:: Problem description ::
Each line from the one containing "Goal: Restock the" to the end of the listing below should be repeated exactly, with no other line included.

:: Data provided ::
***
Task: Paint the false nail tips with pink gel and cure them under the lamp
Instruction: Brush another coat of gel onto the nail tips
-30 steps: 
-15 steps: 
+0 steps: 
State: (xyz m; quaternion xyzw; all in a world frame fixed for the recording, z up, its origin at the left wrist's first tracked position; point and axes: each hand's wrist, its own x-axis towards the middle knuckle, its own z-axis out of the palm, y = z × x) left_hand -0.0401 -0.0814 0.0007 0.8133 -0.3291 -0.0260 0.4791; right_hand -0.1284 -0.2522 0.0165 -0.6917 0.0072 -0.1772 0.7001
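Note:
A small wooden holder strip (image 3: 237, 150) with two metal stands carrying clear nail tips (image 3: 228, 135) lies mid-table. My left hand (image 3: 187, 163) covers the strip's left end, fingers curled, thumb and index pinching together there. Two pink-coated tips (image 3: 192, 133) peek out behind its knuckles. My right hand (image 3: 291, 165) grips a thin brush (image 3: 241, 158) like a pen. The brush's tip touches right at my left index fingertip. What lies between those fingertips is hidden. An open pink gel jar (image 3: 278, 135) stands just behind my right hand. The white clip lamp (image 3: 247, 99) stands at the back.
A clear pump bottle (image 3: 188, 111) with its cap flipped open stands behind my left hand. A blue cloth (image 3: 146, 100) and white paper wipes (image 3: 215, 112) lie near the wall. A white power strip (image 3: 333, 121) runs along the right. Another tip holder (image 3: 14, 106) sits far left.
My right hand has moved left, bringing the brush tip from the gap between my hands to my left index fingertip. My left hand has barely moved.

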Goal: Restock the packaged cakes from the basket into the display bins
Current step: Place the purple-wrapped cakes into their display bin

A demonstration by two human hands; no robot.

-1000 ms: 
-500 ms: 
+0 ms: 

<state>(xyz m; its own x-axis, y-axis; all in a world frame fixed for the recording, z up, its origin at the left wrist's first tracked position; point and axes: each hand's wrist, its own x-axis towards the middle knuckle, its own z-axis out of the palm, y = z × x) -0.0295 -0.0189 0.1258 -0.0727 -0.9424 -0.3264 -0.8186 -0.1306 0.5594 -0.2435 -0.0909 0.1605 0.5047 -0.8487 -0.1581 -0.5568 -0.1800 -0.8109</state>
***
:: Solution for this task ::
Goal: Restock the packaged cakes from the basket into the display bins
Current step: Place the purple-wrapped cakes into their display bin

A demonstration by two human hands; no robot.

-1000 ms: 
-500 ms: 
+0 ms: 

<state>(xyz m; its own x-axis, y-axis; all in a world frame fixed for the recording, z up, its origin at the left wrist's first tracked position; point and axes: each hand's wrist, its own x-axis towards the middle knuckle, its own z-axis out of the palm, y = z × x) -0.0295 -0.0189 0.1258 -0.0727 -0.9424 -0.3264 -0.8186 -0.1306 0.5594 -0.2435 -0.0909 0.1605 0.5047 -0.8487 -0.1581 -0.5568 -0.1800 -0.8109</state>

The answer has been written out in full.